> [TASK TO CARRY OUT]: Please report how many lines in the records below contain "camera". Reply with the number alone.

[Saved entries]
#####

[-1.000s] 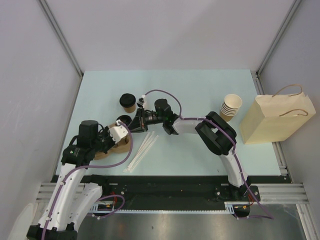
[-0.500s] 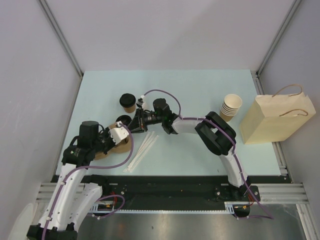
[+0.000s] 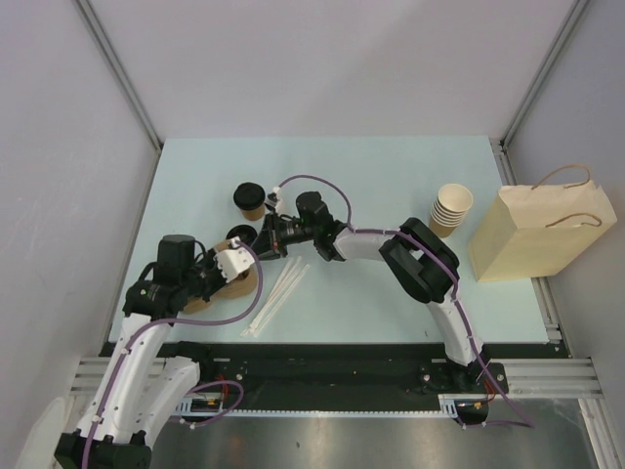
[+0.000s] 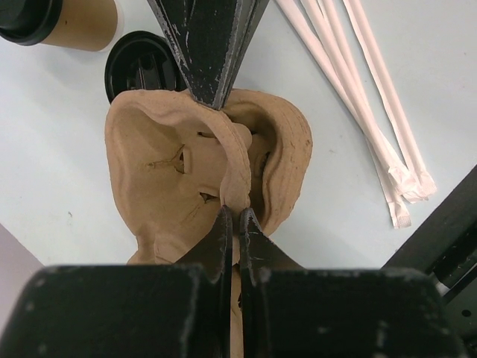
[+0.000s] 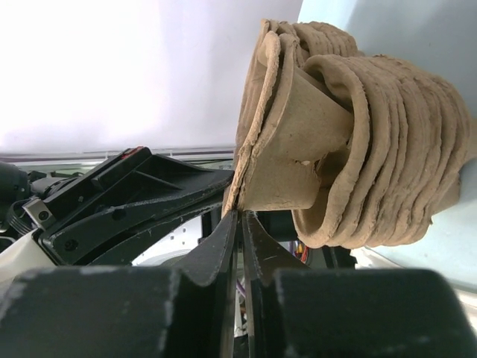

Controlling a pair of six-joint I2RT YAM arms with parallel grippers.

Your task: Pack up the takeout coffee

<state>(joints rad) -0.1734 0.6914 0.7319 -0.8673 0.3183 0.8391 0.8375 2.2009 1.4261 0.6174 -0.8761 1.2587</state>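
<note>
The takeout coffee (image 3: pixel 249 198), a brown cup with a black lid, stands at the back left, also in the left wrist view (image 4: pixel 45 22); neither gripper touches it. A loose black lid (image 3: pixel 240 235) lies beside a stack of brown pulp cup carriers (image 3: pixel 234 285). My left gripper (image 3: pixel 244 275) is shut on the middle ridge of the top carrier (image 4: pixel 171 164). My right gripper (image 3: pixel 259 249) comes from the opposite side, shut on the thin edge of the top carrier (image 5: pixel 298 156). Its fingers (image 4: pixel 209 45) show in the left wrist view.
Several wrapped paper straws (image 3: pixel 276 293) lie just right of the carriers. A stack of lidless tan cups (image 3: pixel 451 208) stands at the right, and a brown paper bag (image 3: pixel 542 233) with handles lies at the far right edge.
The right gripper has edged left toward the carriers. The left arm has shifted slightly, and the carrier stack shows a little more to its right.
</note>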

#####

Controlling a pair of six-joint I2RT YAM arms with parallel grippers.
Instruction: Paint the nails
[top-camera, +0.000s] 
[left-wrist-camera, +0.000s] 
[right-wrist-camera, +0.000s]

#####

> [ANSWER]: 3